--- What is needed ---
Look below for the line holding "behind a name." and the line holding "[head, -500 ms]". Transcribe exactly those lines and all lines between them, nothing more.
◇ ◇ ◇
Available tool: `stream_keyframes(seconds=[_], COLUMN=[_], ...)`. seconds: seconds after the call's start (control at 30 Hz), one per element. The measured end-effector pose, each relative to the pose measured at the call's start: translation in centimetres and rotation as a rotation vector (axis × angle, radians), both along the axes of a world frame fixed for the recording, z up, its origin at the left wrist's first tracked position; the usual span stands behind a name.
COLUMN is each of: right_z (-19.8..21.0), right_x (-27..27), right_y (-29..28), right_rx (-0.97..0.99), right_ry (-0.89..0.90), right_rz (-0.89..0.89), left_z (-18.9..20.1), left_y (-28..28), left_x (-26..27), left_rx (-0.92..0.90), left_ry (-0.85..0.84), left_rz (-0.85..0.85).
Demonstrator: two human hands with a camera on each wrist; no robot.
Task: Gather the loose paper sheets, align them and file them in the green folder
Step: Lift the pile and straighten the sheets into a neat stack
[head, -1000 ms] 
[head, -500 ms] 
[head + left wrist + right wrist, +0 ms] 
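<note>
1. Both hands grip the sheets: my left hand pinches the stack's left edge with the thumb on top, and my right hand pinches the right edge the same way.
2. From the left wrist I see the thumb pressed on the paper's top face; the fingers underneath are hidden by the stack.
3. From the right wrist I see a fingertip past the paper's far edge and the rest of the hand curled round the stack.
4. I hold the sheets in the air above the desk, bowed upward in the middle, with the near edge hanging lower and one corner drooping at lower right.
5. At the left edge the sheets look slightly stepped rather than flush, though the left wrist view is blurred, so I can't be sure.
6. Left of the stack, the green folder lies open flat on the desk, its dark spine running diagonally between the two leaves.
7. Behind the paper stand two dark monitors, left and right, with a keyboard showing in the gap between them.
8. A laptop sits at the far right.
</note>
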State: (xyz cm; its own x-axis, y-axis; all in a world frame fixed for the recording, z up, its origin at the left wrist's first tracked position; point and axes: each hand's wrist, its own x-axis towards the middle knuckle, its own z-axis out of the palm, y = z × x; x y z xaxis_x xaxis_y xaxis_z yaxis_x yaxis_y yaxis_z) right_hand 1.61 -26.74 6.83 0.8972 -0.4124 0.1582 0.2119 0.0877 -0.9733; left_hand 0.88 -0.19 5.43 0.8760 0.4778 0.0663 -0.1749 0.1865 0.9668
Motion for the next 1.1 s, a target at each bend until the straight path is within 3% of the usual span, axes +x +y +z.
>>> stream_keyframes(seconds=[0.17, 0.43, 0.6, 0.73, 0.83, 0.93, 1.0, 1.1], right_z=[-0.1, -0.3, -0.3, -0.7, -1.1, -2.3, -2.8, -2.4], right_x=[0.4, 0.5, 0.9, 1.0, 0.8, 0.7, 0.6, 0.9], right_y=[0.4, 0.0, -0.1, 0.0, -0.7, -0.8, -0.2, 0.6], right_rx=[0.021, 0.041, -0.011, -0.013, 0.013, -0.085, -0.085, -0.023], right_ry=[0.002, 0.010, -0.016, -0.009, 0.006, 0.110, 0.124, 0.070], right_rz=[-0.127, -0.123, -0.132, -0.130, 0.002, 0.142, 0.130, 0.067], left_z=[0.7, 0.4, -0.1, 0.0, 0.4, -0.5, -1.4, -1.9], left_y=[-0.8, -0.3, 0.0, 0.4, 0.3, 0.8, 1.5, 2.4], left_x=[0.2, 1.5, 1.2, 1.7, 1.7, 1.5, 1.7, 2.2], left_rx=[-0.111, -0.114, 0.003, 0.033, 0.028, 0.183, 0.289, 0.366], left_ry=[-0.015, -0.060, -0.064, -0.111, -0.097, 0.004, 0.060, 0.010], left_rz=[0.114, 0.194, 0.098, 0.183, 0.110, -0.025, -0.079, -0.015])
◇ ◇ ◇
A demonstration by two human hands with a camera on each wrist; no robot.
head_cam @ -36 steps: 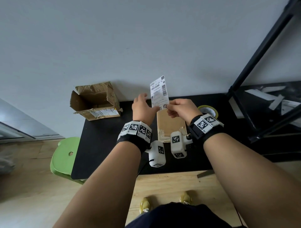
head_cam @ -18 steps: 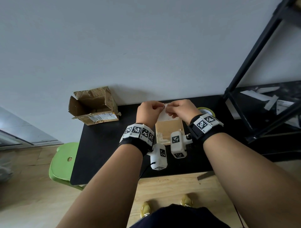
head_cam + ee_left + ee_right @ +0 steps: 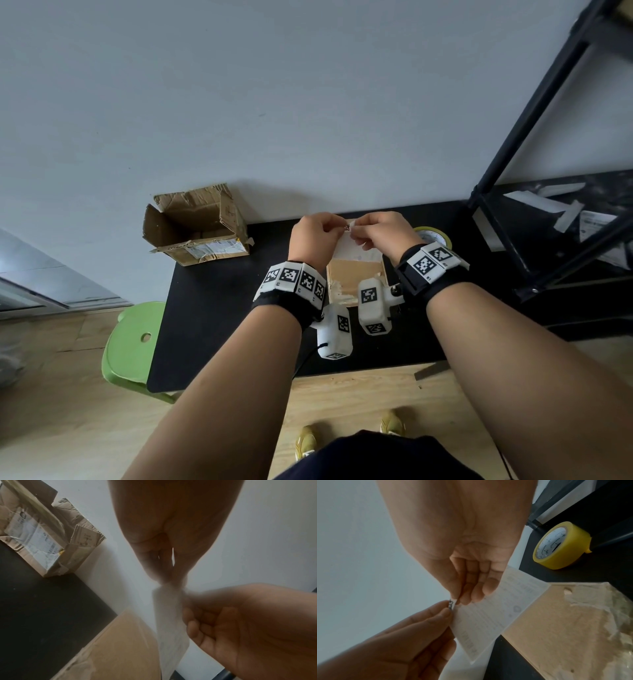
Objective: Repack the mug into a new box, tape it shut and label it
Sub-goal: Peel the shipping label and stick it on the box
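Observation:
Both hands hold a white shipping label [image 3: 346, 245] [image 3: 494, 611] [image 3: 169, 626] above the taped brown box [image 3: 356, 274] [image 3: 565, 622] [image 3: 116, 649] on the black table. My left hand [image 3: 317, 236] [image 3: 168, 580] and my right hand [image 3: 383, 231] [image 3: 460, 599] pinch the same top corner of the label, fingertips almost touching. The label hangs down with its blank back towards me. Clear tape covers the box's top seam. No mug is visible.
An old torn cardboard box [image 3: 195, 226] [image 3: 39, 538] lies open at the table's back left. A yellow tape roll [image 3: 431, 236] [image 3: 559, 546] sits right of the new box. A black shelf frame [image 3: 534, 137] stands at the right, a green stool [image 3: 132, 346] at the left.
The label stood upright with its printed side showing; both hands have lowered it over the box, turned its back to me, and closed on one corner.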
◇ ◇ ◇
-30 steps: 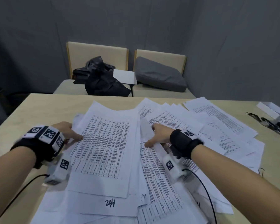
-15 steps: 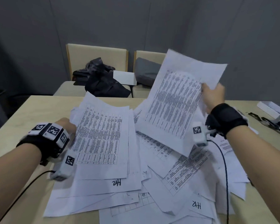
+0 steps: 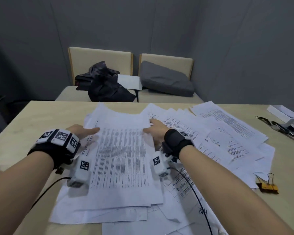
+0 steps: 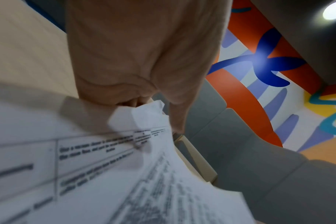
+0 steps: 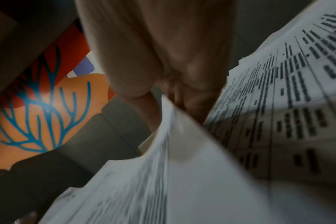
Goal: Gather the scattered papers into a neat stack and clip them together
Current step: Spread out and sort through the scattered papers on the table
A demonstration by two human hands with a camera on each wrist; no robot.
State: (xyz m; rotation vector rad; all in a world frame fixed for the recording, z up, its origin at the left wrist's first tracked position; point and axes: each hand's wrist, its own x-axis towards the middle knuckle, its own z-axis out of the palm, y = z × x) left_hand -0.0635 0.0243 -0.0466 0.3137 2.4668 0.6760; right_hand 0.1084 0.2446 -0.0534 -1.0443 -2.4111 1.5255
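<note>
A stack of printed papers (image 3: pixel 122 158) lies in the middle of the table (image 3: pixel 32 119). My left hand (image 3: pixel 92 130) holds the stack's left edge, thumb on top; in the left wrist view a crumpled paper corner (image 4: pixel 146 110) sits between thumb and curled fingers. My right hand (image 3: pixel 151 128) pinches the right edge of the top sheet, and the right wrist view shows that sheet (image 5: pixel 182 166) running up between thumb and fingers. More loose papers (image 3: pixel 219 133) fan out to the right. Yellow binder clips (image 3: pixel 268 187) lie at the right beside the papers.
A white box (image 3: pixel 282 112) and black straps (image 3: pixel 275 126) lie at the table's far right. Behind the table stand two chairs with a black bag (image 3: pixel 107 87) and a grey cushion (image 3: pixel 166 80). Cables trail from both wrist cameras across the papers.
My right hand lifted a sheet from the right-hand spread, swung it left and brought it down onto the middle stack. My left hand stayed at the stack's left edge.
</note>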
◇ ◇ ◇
--- Solved exercise ---
Available tool: `stream_keyframes(seconds=[_], COLUMN=[_], ...)`. seconds: seconds after the call's start (control at 30 Hz), one per element. The measured end-effector pose, each relative to the pose measured at the call's start: translation in centimetres and rotation as a rotation vector (axis × angle, radians), both along the axes of a world frame fixed for the recording, z up, its origin at the left wrist's first tracked position; the usual span stands behind a name.
COLUMN is each of: right_z (-19.8..21.0), right_x (-27..27), right_y (-29..28), right_rx (-0.97..0.99), right_ry (-0.89..0.90), right_rz (-0.89..0.89), left_z (-18.9..20.1), left_y (-28..28), left_x (-26..27), left_rx (-0.92..0.90), left_ry (-0.85..0.84), left_rz (-0.85..0.85).
Demonstrator: two human hands with a camera on each wrist; no robot.
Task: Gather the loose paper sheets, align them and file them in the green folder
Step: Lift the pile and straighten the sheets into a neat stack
[head, -1000 ms] 
[head, -500 ms] 

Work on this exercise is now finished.